ACTIVITY:
Reproduce the section of the listing that begins at the line containing "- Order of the" and finishes at the line containing "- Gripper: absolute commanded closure". Include both end lines and nothing beyond them.

SUPPLIED INFORMATION:
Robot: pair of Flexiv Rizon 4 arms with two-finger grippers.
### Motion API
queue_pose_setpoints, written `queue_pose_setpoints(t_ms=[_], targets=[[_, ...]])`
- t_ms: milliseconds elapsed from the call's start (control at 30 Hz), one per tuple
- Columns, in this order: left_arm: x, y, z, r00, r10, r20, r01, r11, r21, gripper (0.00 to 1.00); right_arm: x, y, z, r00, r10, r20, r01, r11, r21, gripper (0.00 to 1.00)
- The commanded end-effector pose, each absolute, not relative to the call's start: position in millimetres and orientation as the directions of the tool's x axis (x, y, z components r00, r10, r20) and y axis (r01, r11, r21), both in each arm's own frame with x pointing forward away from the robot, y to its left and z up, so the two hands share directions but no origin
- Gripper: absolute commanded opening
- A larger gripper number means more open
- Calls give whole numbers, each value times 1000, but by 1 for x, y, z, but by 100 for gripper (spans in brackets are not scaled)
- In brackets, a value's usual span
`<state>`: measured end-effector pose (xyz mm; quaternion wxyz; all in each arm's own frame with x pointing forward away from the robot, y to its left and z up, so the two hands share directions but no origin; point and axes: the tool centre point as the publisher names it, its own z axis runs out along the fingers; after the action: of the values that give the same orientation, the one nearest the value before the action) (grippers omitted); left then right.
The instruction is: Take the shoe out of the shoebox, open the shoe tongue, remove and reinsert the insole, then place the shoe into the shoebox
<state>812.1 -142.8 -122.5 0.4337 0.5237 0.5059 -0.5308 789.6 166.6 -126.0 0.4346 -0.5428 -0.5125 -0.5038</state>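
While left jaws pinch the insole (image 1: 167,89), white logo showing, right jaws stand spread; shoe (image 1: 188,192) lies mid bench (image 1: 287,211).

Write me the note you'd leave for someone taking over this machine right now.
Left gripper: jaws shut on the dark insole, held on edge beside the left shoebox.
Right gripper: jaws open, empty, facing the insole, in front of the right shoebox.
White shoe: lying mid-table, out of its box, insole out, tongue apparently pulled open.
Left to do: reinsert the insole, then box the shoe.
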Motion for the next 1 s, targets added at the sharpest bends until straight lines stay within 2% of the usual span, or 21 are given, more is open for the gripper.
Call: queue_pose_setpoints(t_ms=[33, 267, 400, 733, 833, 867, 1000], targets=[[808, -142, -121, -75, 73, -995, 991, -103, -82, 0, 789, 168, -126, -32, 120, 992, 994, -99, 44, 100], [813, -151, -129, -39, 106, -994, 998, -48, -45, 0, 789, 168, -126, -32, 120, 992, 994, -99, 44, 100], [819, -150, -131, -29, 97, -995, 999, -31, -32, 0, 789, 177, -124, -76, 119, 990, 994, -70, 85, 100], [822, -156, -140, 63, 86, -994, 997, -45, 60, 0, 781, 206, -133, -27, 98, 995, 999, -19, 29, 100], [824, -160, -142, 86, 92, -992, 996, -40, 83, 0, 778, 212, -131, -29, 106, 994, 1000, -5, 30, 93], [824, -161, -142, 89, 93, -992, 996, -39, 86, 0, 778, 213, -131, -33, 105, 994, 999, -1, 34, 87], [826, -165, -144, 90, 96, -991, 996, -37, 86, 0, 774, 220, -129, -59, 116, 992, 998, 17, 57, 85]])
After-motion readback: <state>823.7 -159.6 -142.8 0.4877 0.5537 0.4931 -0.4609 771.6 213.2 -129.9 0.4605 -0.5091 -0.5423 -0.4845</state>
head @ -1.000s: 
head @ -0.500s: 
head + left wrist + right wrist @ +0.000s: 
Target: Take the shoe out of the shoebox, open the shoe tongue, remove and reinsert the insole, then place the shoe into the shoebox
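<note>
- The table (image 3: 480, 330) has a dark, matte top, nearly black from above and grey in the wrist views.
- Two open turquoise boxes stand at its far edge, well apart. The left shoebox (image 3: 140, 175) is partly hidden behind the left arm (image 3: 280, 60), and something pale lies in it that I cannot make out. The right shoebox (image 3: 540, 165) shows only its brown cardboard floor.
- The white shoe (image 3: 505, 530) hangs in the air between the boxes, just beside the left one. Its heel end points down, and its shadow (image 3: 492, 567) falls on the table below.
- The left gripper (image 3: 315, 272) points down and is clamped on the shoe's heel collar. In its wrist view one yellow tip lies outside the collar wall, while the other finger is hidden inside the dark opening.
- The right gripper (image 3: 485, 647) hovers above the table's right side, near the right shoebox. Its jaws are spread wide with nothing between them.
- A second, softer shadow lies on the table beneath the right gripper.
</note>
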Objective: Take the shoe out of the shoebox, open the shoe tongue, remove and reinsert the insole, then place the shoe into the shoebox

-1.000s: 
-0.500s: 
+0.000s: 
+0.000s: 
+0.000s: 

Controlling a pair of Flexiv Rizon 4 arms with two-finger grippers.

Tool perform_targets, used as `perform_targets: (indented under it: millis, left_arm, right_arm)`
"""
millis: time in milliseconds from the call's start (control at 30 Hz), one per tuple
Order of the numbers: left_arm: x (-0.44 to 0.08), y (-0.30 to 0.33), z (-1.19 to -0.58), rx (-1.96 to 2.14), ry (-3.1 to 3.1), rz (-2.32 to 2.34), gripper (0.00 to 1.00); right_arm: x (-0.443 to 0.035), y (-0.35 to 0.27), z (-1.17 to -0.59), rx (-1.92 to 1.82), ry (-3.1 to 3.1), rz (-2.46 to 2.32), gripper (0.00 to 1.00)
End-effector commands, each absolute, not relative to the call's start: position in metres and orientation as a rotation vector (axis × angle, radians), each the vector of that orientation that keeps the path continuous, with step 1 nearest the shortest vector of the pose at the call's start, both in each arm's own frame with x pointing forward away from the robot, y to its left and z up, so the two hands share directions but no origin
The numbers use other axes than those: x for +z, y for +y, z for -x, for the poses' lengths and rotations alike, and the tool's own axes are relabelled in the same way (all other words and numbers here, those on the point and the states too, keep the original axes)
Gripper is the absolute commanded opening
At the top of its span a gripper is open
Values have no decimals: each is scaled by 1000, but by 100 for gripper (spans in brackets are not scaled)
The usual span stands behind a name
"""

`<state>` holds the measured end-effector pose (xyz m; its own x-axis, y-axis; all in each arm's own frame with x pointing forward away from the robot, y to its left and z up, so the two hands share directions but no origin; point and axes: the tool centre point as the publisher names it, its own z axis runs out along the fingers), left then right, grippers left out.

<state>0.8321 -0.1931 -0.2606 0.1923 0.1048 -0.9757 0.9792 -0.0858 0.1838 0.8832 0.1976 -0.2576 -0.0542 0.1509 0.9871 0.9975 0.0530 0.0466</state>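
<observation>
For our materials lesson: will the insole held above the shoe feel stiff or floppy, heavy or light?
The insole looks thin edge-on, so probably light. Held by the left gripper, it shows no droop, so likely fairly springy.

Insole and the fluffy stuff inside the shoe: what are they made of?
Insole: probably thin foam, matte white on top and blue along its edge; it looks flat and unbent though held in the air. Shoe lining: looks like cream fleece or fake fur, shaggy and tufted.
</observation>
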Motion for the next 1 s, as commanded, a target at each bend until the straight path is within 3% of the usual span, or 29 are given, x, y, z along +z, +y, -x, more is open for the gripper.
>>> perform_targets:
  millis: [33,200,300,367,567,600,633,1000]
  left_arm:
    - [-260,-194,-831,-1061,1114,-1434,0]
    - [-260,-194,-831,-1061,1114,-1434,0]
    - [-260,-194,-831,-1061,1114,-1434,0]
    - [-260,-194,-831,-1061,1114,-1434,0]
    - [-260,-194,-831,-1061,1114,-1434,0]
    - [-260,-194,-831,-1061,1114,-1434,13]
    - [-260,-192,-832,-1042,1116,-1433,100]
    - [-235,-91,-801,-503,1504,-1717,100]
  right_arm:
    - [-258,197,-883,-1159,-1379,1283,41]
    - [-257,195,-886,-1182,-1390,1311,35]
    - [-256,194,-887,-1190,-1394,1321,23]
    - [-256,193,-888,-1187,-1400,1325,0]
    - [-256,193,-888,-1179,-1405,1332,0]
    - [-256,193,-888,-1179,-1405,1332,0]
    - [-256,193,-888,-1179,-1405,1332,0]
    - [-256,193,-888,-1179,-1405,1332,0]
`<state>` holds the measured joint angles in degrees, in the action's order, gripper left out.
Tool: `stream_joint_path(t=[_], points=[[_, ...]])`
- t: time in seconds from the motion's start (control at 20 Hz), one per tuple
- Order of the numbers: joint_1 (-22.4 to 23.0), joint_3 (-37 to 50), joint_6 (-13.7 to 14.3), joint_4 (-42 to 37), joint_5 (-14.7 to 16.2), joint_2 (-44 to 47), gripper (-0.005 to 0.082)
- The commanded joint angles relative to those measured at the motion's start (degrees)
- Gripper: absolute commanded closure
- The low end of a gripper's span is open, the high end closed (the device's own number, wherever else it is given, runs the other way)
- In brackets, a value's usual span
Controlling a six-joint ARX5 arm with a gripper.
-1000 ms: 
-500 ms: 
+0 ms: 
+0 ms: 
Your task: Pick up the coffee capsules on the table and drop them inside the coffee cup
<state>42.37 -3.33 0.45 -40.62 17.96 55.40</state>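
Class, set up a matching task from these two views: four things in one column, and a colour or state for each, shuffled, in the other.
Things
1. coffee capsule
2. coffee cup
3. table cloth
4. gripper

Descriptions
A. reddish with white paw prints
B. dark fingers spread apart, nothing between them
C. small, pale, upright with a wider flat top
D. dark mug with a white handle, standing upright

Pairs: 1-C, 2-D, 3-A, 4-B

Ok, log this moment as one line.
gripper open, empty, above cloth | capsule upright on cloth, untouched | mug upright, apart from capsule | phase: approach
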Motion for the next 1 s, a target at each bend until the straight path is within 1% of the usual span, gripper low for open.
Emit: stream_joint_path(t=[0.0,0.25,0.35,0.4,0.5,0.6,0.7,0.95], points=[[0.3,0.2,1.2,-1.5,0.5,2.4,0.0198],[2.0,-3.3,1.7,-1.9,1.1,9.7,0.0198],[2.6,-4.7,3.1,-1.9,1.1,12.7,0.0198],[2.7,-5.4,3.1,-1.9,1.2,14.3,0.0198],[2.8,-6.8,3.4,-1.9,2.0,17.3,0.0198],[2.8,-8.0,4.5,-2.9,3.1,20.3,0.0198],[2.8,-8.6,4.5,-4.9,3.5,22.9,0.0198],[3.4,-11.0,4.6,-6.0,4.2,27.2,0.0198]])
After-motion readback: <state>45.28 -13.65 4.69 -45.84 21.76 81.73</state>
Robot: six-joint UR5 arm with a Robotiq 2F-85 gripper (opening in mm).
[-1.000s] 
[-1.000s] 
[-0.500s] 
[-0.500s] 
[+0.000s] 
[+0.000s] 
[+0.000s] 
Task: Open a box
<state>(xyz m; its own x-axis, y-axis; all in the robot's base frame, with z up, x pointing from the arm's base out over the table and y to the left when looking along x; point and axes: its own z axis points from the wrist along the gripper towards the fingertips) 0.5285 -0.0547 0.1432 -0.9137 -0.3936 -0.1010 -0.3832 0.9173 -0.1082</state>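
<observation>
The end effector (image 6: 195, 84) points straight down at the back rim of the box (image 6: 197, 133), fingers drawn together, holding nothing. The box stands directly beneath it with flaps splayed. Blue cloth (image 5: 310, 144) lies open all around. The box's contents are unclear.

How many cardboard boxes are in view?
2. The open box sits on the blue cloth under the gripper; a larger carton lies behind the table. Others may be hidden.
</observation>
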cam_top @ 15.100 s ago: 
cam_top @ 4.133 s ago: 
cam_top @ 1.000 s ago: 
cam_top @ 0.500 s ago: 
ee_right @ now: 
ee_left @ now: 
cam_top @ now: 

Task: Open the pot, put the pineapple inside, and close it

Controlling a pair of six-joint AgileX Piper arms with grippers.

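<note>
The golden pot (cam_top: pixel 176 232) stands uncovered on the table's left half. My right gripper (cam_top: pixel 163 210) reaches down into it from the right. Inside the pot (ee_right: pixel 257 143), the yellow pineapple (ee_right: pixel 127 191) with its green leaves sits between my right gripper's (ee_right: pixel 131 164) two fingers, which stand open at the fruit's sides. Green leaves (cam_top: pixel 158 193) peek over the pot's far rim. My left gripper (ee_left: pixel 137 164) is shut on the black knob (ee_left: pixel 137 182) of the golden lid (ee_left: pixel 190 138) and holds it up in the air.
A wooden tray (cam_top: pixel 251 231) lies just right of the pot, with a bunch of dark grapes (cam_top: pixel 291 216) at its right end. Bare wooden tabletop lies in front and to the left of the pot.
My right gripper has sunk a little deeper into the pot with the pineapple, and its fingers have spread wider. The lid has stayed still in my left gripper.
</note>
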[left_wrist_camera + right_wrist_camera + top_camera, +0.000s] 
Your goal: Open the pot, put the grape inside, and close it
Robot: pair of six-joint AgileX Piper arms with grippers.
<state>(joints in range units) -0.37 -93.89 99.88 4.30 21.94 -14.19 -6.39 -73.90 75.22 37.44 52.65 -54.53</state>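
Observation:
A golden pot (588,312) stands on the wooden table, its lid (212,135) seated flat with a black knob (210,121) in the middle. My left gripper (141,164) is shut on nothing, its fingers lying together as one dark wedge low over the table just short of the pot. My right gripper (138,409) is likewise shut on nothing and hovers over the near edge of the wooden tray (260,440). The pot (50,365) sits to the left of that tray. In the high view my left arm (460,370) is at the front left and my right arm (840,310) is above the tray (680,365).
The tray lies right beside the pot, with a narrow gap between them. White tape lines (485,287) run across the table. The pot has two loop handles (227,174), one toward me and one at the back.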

WRITTEN SOLUTION:
- Order of the numbers: joint_1 (-22.4 to 23.0), joint_3 (-37 to 50), joint_6 (-13.7 to 14.3), joint_4 (-42 to 37), joint_5 (-14.7 to 16.2), joint_2 (-44 to 47), gripper (-0.005 to 0.082)
- The commanded joint angles relative to those measured at the motion's start (degrees)
- Gripper: absolute commanded closure

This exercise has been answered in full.